When matching point datasets along the FWA network, a single "key" entity (a PSCIS crossing, an observation, a field-assessed crossing) can have multiple candidate matches in another table. Picking the best candidate often requires more than distance — it requires column-to-column comparisons against shared attributes that disambiguate beyond pure geometry: stream name, watershed group, stream order, channel width, species code, observer name, etc.

Concrete driver: bcfp's 04_pscis.sql at smnorris/bcfishpass@v0.7.14-125-g6e9cf1c (bcfp tunnel rebuilt 2026-05-05, bcfishpass.log.model_run_id=121) does this for PSCIS-to-stream matching:

-- per candidate (PSCIS, stream): compute scores
SELECT *,
  CASE WHEN normalize_name(stream_name) = normalize_name(gnis_name) THEN 100
       WHEN stream_name IS NULL OR gnis_name IS NULL THEN 0
       ELSE -100 END AS name_score,
  CASE WHEN downstream_channel_width < 2 AND stream_order >= 5 THEN -100
       ...
       ELSE 0 END AS width_order_score,
  distance_to_stream - distance_to_stream * 0.1 * has_modelled_match AS weighted_distance
FROM candidates p
JOIN streams s ON ...
-- filter obvious disqualifiers
WHERE name_score != -100 AND width_order_score != -100
-- rank by composite criteria
ORDER BY p.stream_crossing_id, name_score DESC, weighted_distance
-- pick best per key
DISTINCT ON (p.stream_crossing_id)

The pattern generalizes: filter disqualifiers, score by caller-defined rules, dedup-on-key by composite ORDER BY. fresh doesn't have a primitive for this; it's reinvented per use case.
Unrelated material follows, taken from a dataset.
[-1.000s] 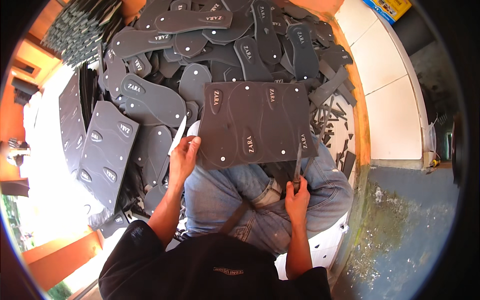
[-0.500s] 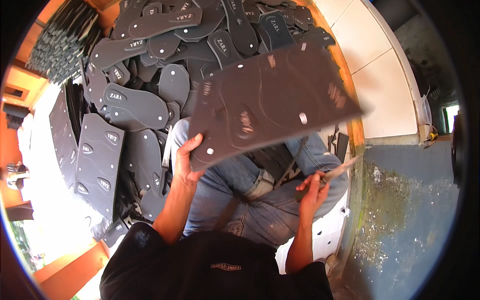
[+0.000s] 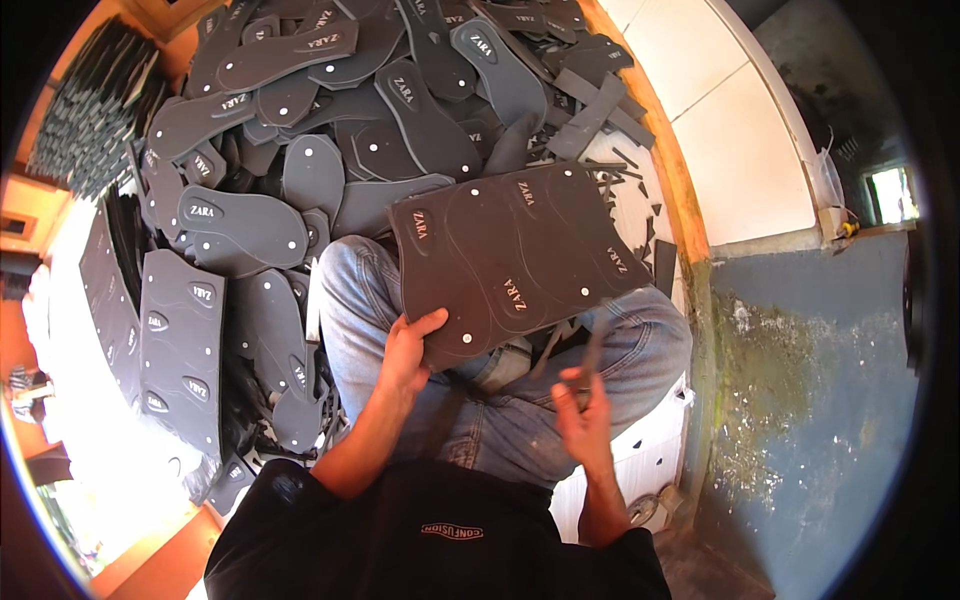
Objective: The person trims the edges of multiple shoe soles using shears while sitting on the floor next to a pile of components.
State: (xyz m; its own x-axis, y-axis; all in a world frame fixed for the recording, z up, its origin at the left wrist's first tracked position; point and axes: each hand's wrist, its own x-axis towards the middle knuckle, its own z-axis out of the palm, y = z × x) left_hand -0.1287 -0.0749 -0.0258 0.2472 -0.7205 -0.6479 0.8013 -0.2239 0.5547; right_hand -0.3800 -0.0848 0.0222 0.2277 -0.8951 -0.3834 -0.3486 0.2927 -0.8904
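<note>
My left hand (image 3: 404,354) grips the near left corner of a dark foam sheet (image 3: 550,240), thumb on top. The sheet is marked with curved sole outlines, white dots and small printed patches, and it lies tilted over my crossed legs (image 3: 360,300). Just off the sheet's near edge, my right hand (image 3: 584,420) is closed around a knife (image 3: 595,350). Its blade points up and away from me and is smeared by motion; the handle is mostly hidden in my fingers.
A heap of cut black shoe soles (image 3: 420,120) spreads beyond my knees. Uncut sheets (image 3: 182,345) lean at the left, near a tall stack (image 3: 95,110) of dark pieces. Foam scraps (image 3: 610,180) litter the floor beside a wooden edge (image 3: 680,190) and a tiled ledge (image 3: 735,140).
The sheet has come down and nearer my lap, its blur gone, still in my left hand. My right hand has moved left with the knife, whose blade now points more upward.
</note>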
Discovered while bringing up frs_point_match (#206). That primitive does b-side dedup match given single-stream-per-row input; but the upstream problem — "which stream is the right one for this PSCIS when multiple are within tolerance?" — needs scoring rules that frs_point_match can't (and shouldn't) implement. See link/research/bcfp_table_map.md for the full table-relationship analysis. BULK validation surfaced this directly: 5 of 78 expected matches in frs_point_match output diverge from bcfishpass.pscis because the upstream snap step picked a different stream than bcfp's multi-criteria scoring would have.

Proposed primitive

frs_candidates_pick(conn, table_in, table_to, col_key, ...) — score and pick the best candidate per key from a pre-staged candidates table.

Signature

frs_candidates_pick(
  conn,
  table_in,            # schema-qualified candidates table (e.g. output of frs_point_snap with num_features > 1)
  table_to,            # schema-qualified destination
  col_key,             # column that identifies which rows compete (e.g. stream_crossing_id)
  score_expr = NULL,   # optional SQL fragment yielding a `score` column, evaluated per row
  filter_expr = NULL,  # optional SQL WHERE clause (disqualifiers, e.g. "score != -100")
  order_by             # vector of "expr ASC/DESC" strings for DISTINCT ON tiebreak
)

Returns conn invisibly. Side effect: drops + recreates table_to with all table_in columns plus (when score_expr is set) a score column, deduped to one row per col_key value following the order_by ranking.

Semantics

  1. Compute score column from score_expr (if supplied). Caller writes the SQL.
  2. Apply filter_expr as a WHERE clause (drop disqualifiers).
  3. DISTINCT ON (col_key) ORDER BY col_key, <order_by clauses> — keep one row per key, highest-ranked.
  4. Write output table.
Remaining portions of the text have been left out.